What does Daniel 2:46 mean?
ESV: Then King Nebuchadnezzar fell upon his face and paid homage to Daniel, and commanded that an offering and incense be offered up to him.
NIV: Then King Nebuchadnezzar fell prostrate before Daniel and paid him honor and ordered that an offering and incense be presented to him.
NASB: Then King Nebuchadnezzar fell on his face and paid humble respect to Daniel, and gave orders to present to him an offering and incense.
CSB: Then King Nebuchadnezzar fell facedown, worshiped Daniel, and gave orders to present an offering and incense to him.
NLT: Then King Nebuchadnezzar threw himself down before Daniel and worshiped him, and he commanded his people to offer sacrifices and burn sweet incense before him.
KJV: Then the king Nebuchadnezzar fell upon his face, and worshipped Daniel, and commanded that they should offer an oblation and sweet odours unto him.
Verse Commentary:
King Nebuchadnezzar demanded proof of supernatural power in response to his troubling dream (Daniel 2:1–3). He reasoned that if his court magicians couldn't tell him what he'd dreamed there was no reason to think they had insight into what a dream meant (Daniel 2:8–9). When the conjurers admitted this, indirectly (Daniel 2:10–11), the enraged king ordered that his entire corps of wise men be killed (2:5, 12–13). Yet Daniel was gifted with a vision from God (Daniel 2:17–19) and answered the king's challenge (Daniel 2:31–45), giving credit to God (Daniel 2:27–30).

The pagan king asked for a demonstration of supernatural power and got exactly what he'd wanted. In response, he bowed and ordered rituals to be performed. This was not necessarily out of respect for Daniel, himself, but in awe of divine power. This may be why Daniel did not correct the king's actions. In several instances, apostles in the New Testament received a similar reaction when nonbelievers saw miraculous events, and they deflected worship from themselves to the Lord (Acts 10:22–26; 14:11–15). Though Nebuchadnezzar credits Daniel's God with power, rather than Daniel (Daniel 2:47), his words imply that God is "only" the best among many deities. The king is not abandoning his pagan beliefs, but he is modifying them in response to what he has seen.
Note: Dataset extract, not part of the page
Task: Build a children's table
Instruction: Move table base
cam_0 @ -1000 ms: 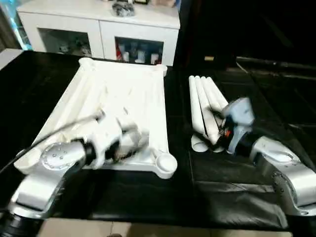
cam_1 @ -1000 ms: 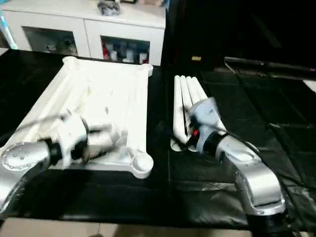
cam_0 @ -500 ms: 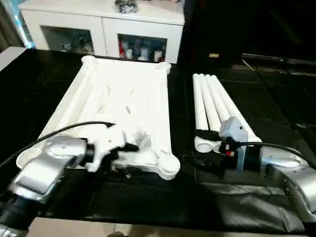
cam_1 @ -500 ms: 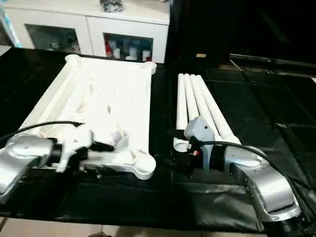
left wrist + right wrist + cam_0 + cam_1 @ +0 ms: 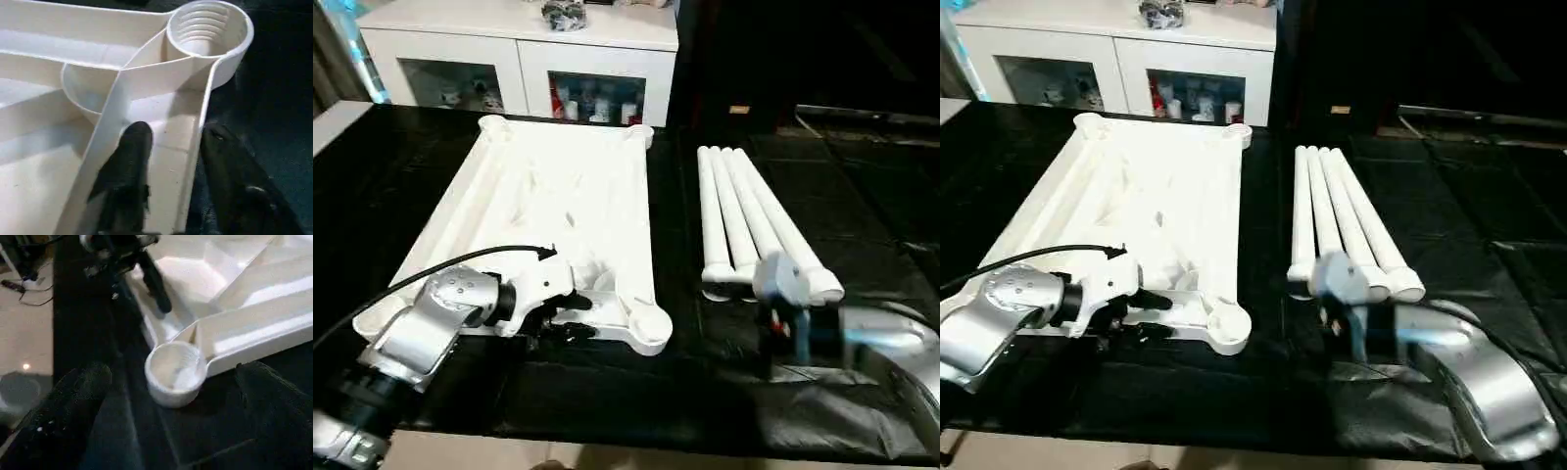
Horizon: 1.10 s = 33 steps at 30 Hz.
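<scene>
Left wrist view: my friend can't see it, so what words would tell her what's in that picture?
The left gripper straddles the near rim of the upside-down white plastic table top, one black finger inside the rim and one outside over the black mat. Just beyond is a round, ridged corner socket, empty.

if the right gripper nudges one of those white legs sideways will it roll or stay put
Probably rolls: the legs are smooth round tubes lying loose on the black table cover. Being tapered, one would likely curve rather than run straight. The four lie side by side, seemingly touching, so nudging one likely shifts its neighbours. They look like hollow plastic, so probably light.
</scene>
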Motion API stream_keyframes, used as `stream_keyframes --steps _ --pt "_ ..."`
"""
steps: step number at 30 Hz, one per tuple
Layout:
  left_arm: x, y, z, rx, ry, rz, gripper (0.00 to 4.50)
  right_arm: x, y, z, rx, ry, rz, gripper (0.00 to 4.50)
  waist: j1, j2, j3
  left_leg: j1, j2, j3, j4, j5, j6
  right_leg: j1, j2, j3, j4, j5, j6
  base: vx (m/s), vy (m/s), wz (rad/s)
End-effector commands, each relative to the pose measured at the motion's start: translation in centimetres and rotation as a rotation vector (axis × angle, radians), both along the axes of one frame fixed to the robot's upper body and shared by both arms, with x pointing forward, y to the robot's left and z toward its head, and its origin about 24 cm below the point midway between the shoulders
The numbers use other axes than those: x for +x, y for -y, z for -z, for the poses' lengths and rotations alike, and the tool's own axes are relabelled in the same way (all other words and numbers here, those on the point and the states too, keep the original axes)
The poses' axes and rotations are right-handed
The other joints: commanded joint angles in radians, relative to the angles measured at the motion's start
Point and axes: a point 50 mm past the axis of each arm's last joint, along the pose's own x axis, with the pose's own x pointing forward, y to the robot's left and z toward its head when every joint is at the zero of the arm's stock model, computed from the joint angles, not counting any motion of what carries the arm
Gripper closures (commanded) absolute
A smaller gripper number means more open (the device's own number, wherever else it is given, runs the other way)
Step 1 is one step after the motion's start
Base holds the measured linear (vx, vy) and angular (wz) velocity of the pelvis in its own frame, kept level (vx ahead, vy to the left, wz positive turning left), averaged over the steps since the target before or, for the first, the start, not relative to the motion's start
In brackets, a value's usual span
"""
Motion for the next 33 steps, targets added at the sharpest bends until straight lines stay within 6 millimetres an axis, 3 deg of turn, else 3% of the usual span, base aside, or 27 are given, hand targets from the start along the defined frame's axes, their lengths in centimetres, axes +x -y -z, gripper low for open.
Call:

This passage is among those recorded in Aramaic (Daniel 2:4—7:28), the common language of Babylon at the time, emphasizing their importance to Gentile people.
Verse Context:
Daniel 2:46–49 follows Daniel's description and interpretation of Nebuchadnezzar's troubling dream (Daniel 2:1–3, 27–45). It demonstrates the pagan king's response to obvious divine power, as well as a further glimpse into Daniel's loyalty to his three friends (Daniel 1:1–6; 2:17–19).
Chapter Summary:
King Nebuchadnezzar tests his magicians, demanding they tell him what he has dreamed, rather than merely inventing an interpretation. When they fail, he prepares to execute the entire department of wise men. Daniel promises he can meet the king's request and is given a special vision from God. The king dreamed of a massive statue shattered into powder by a supernatural rock. Daniel accurately describes this and interprets it as a prophecy about kingdoms which would come after Babylon. The king appoints Daniel and his friends to positions of power and influence over Babylon.
Chapter Context:
Chapter 1 introduced King Nebuchadnezzar of Babylon, Daniel—a captive youth from Jerusalem—and three other Jewish boys. After three years of education, the four Hebrew captives outperformed all the other trainees, even surpassing the wise men in Babylon. In chapter 2, Daniel describes and interprets Nebuchadnezzar's disturbing dream, though the court magicians could not. As a result, the king promotes Daniel and his three friends to high positions over the provinces of Babylon. This sets the stage for a severe test of faith in chapter 3.
Book Summary:
The book of Daniel contains famous Old Testament stories and prophecies. Daniel was taken from the Israelite people and made an advisor for a conquering empire. He demonstrates faithfulness and wisdom during many years serving in this role. Though Daniel does not deliver a public message, Jesus refers to him as a "prophet" (Matthew 24:15). The first portion of the book mostly describes Daniel's interpretations of dreams and other events. The second portion looks ahead to the end times. Daniel is classified in English Bibles as a "major" prophet, meaning the book is relatively long and the content has broad implications. The book of Revelation echoes and expands on many of the same themes.